Lors des auditions que j'ai conduites, j'ai constaté ce fait étonnant. Alors que les présidents d'autorités ont été chargés par le législateur, dans une disposition validée par le Conseil constitutionnel, de collecter les déclarations d'intérêts et de patrimoine des membres, l'un d'eux m'a déclaré qu'il avait les enveloppes en sa possession mais ne les avait pas ouvertes, se réservant la possibilité de le faire le jour où un problème se poserait, tandis que d'autres m'ont indiqué que leur secrétariat disposait bien des déclarations mais qu'eux-mêmes ne les avaient pas regardées, n'estimant pas devoir le faire.
Je n'ai pas interrogé sur ce point toutes les personnes que j'ai auditionnées, n'imaginant même pas que la question puisse se poser. Toutefois, le vice-président du Conseil d'État m'a dit, lors de son audition, qu'il lui semblait opportun que les présidents d'autorités indépendantes prennent connaissance des déclarations, à des fins de prévention : c'est à condition de l'avoir fait, en effet, qu'ils peuvent, lorsque tel ou tel sujet est sur le point d'être abordé, nourrir un doute à propos d'un membre et le convoquer avant la réunion prévue pour vérifier auprès de lui s'il convient qu'il y siège.
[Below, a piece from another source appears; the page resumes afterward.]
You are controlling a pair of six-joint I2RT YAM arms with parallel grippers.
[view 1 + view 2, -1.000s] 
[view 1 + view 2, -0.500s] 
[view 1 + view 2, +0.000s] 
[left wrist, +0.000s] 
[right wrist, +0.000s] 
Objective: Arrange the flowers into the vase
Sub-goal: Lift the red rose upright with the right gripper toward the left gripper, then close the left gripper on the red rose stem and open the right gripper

Le texte du Sénat prévoit la possibilité pour tout membre, lors de sa nomination, de demander à consulter les déclarations déposées par ses collègues. Cette disposition me paraît indéfendable. Imagine-t-on se trouver dans pareille situation ? C'est parfaitement irréaliste, et le Gouvernement partage mon point de vue.
Dès lors, deux autres solutions vous sont proposées. Celle du Gouvernement, que traduit l'amendement CL138, consiste à supprimer cette possibilité offerte à tout membre de consulter les déclarations de ses collègues. Voici la mienne, contenue dans l'amendement CL69 : si vous estimez que la prévention des conflits d'intérêt nécessite que chaque membre soit informé de ces déclarations, il doit l'être dans le cadre des formalités administratives liées à sa nomination, ce qui se matérialisera par l'apposition de son visa. Ainsi disparaîtrait la procédure selon laquelle un membre irait demander à voir ce qu'ont fait les autres ; en outre, chacun étant averti d'emblée, nul ne nourrira plus de soupçons envers un collègue, ou, s'il se pose des questions, il alertera le président.